Reporters sans frontières (www.rsf.org)
 
Alerte
 
23 décembre 2013
 

RCA

La liberté d’information dans la tourmente

Près d’un an après le début de la rébellion qui a embrasé la Centrafrique, Reporters sans frontières dresse un état des lieux de la liberté de la presse et des menaces qui pèsent sur les acteurs de l’information malgré le déploiement de troupes internationales africaines et françaises. L’organisation exprime une profonde inquiétude pour les professionnels des médias et pour la survie de la liberté de l’information. Depuis le 20 décembre dernier, la totalité des journaux ont cessé de paraître à Bangui du fait des troubles accrus dans le pays.

Au cours des dix dernières années, le paysage médiatique centrafricain s’était peu à peu normalisé, au gré de la relative stabilité imposée par le régime de Bozizé. En 2005, des avancées législatives louables avaient été réalisées, dont la promulgation de la loi relative à la liberté de la presse, la dépénalisation des délits de presse et la création du Haut conseil de la communication. Les médias centrafricains ont néanmoins continué de souffrir des maux habituels dus à la précarité économique, au manque d’équipement et de formation et aux brimades politiques.

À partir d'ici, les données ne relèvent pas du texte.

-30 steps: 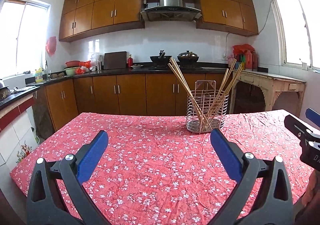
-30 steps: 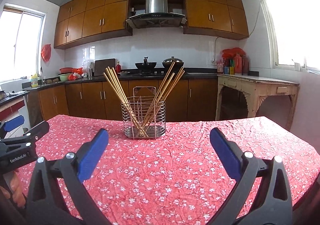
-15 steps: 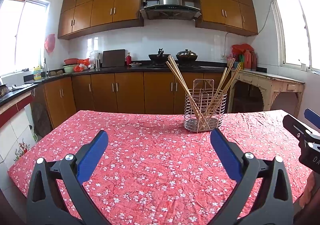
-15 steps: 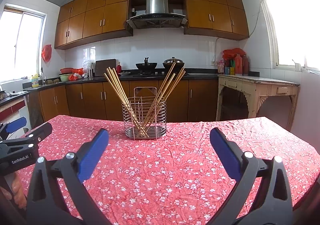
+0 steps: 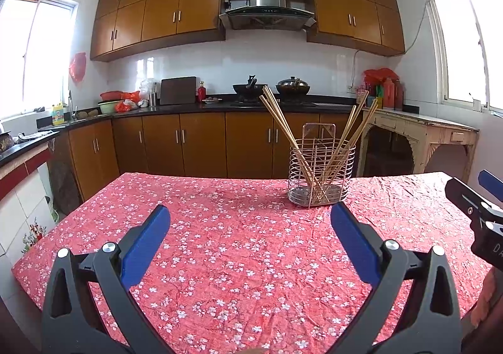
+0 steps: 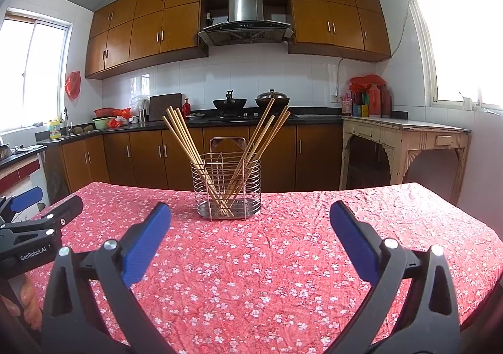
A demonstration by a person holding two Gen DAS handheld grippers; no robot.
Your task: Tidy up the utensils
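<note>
A wire utensil holder (image 5: 321,173) stands on the red flowered tablecloth (image 5: 239,247), far from both grippers; it also shows in the right wrist view (image 6: 227,185). Several wooden chopsticks (image 5: 283,124) lean in it in two bunches, left and right (image 6: 185,140). My left gripper (image 5: 250,221) is open and empty, over the cloth, with the holder ahead to its right. My right gripper (image 6: 250,221) is open and empty, with the holder straight ahead, slightly left. Each gripper shows at the edge of the other's view: the right gripper (image 5: 471,199), the left gripper (image 6: 37,209).
Brown kitchen cabinets (image 5: 201,143) and a dark counter with a stove and pots (image 5: 270,92) run behind the table. A pale wooden side table (image 5: 418,137) stands at the right by a window. The table's left edge (image 5: 63,221) drops to a tiled floor.
Both grippers have drawn back and lifted slightly; the holder looks a little farther and lower in view. Both stay open and empty.
</note>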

La montée en puissance de la coalition hétéroclite Séléka qui a abouti à la prise de Bangui le 24 mars 2013 et à la destitution du Président Bozizé, a mis un terme aux avancées des dernières années.

La situation s’est encore envenimée depuis les évènements des 5 et 6 décembre 2013, au cours desquels des attaques coordonnées, attribuées aux anti-balakas, soutiens de Bozizé, ont déclenché de violentes représailles de la part de l’ex Séléka, et une forte polarisation sur les questions religieuses.

Une forte augmentation des attaques physiques et des menaces contre les médias et les journalistes, mais également une radicalisation des discours de certains journaux qui n’ont pas réussi à préserver leur objectivité journalistique, ont été observées en 2013.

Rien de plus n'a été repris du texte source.